INSTRUCTIONS FOR THE TASK — Take the listing and print it in full, exactly as given.
******************************
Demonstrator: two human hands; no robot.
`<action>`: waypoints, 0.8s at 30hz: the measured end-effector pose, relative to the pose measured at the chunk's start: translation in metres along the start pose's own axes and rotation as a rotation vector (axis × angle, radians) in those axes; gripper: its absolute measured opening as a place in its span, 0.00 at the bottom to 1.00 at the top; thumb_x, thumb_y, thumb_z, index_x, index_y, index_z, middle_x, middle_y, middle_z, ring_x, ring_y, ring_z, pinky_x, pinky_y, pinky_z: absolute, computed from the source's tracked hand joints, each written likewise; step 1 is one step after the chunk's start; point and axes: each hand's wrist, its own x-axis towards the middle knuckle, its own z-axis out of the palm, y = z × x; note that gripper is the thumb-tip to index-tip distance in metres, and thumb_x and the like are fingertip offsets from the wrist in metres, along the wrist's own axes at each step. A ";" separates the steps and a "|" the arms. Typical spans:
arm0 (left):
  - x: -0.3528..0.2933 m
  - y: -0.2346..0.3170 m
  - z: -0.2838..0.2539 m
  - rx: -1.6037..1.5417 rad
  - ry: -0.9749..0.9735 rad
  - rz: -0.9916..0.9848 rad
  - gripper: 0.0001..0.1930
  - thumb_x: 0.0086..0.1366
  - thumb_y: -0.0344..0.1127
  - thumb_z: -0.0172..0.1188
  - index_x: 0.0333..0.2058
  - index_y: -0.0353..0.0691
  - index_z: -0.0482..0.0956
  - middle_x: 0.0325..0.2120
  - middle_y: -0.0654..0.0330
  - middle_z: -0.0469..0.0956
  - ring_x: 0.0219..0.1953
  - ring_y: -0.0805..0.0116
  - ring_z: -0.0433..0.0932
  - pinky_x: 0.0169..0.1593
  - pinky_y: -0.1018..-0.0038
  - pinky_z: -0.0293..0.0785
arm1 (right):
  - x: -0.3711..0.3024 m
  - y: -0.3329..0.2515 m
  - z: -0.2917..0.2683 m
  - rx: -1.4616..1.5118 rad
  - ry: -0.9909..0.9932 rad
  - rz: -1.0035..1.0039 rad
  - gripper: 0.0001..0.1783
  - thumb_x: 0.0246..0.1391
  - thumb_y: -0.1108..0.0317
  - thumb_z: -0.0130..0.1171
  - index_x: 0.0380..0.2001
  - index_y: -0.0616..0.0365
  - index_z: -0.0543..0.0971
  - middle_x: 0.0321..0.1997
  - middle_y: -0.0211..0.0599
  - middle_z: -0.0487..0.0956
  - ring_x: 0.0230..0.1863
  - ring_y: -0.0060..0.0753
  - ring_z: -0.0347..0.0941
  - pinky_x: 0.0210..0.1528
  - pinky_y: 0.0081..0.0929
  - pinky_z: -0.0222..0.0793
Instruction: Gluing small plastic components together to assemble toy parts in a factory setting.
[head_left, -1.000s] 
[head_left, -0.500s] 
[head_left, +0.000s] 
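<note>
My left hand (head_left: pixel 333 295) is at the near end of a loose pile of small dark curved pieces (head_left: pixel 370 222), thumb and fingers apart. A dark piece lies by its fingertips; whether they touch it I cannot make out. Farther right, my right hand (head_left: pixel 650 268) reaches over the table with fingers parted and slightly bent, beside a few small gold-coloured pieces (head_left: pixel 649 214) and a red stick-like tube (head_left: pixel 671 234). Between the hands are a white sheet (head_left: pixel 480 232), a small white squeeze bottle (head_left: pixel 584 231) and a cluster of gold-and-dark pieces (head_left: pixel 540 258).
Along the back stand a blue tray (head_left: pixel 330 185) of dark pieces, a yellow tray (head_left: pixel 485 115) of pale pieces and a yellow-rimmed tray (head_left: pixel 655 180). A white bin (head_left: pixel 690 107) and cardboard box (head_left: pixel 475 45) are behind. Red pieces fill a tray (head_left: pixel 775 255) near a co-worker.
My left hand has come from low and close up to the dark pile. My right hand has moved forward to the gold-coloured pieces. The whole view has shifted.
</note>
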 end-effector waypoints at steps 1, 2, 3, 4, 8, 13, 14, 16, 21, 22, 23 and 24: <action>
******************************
ANSWER FOR THE TASK —
Demonstrator: two human hands; no robot.
`<action>`: waypoints, 0.8s at 30hz: the measured end-effector pose, relative to the pose measured at the chunk's start: translation in metres along the start pose's own axes and rotation as a rotation vector (axis × angle, radians) in those axes; gripper: its absolute measured opening as a place in its span, 0.00 at the bottom to 1.00 at the top; thumb_x, thumb_y, thumb_z, index_x, index_y, index_z, middle_x, middle_y, middle_z, ring_x, ring_y, ring_z, pinky_x, pinky_y, pinky_z: absolute, computed from the source's tracked hand joints, each written likewise; step 1 is one step after the chunk's start; point and axes: each hand's wrist, its own x-axis towards the middle knuckle, its own z-axis out of the palm, y = z × x; note that gripper is the thumb-tip to index-tip distance in metres, and thumb_x and the like are fingertip offsets from the wrist in metres, along the wrist's own axes at each step. A ";" separates the steps and a "|" the arms. Typical spans:
arm0 (left):
  - x: -0.3528..0.2933 m
  - y: -0.2346..0.3170 m
  - z: -0.2838..0.2539 m
  - rx: -1.6037..1.5417 rad
  - ry: -0.9749..0.9735 rad
  - rz: -0.9916..0.9848 rad
  - gripper: 0.0001..0.1930
  - thumb_x: 0.0086..0.1366
  - thumb_y: -0.0344..0.1127
  - thumb_z: -0.0172..0.1188
  - index_x: 0.0333..0.2058
  - index_y: -0.0353..0.0691
  - index_z: -0.0482..0.0956
  - middle_x: 0.0325..0.2120
  - middle_y: -0.0654..0.0330
  - middle_z: -0.0469..0.0956
  - ring_x: 0.0219..0.1953
  - ring_y: -0.0805..0.0116
  - ring_z: -0.0433..0.0932
  - pinky_x: 0.0169..0.1593
  - pinky_y: -0.1018..-0.0038
  - pinky_z: -0.0293..0.0785
arm1 (right):
  - x: -0.3711..0.3024 m
  - y: -0.3329..0.2515 m
  - z: -0.2917..0.2683 m
  - rx: -1.4616..1.5118 rad
  - ry: -0.9909..0.9932 rad
  - rz: -1.0035..1.0039 rad
  - gripper: 0.0001..0.1783
  - thumb_x: 0.0246..0.1391
  - thumb_y: -0.1108..0.0317
  - thumb_z: -0.0130..0.1171
  - index_x: 0.0380..0.2001
  - index_y: -0.0616..0.0365
  - index_z: -0.0543..0.0971
  - middle_x: 0.0321..0.1997
  - middle_y: -0.0211..0.0599
  - middle_z: -0.0487..0.0956
  - ring_x: 0.0230..0.1863
  - ring_y: -0.0060..0.0753
  - ring_z: -0.0347..0.0941
  - pinky_x: 0.0210..0.1528
  - pinky_y: 0.0081..0.0929
  - pinky_z: -0.0222..0.0793
Instruction: Gluing small plastic components together to assemble toy parts in a factory setting.
[head_left, -1.000s] 
[head_left, -0.500s] 
[head_left, +0.000s] 
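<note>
My left hand (head_left: pixel 333 295) is at the near end of a loose pile of small dark curved pieces (head_left: pixel 370 222), thumb and fingers apart. A dark piece lies by its fingertips; whether they touch it I cannot make out. Farther right, my right hand (head_left: pixel 650 268) reaches over the table with fingers parted and slightly bent, beside a few small gold-coloured pieces (head_left: pixel 649 214) and a red stick-like tube (head_left: pixel 671 234). Between the hands are a white sheet (head_left: pixel 480 232), a small white squeeze bottle (head_left: pixel 584 231) and a cluster of gold-and-dark pieces (head_left: pixel 540 258).
Along the back stand a blue tray (head_left: pixel 330 185) of dark pieces, a yellow tray (head_left: pixel 485 115) of pale pieces and a yellow-rimmed tray (head_left: pixel 655 180). A white bin (head_left: pixel 690 107) and cardboard box (head_left: pixel 475 45) are behind. Red pieces fill a tray (head_left: pixel 775 255) near a co-worker.
My left hand has come from low and close up to the dark pile. My right hand has moved forward to the gold-coloured pieces. The whole view has shifted.
</note>
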 end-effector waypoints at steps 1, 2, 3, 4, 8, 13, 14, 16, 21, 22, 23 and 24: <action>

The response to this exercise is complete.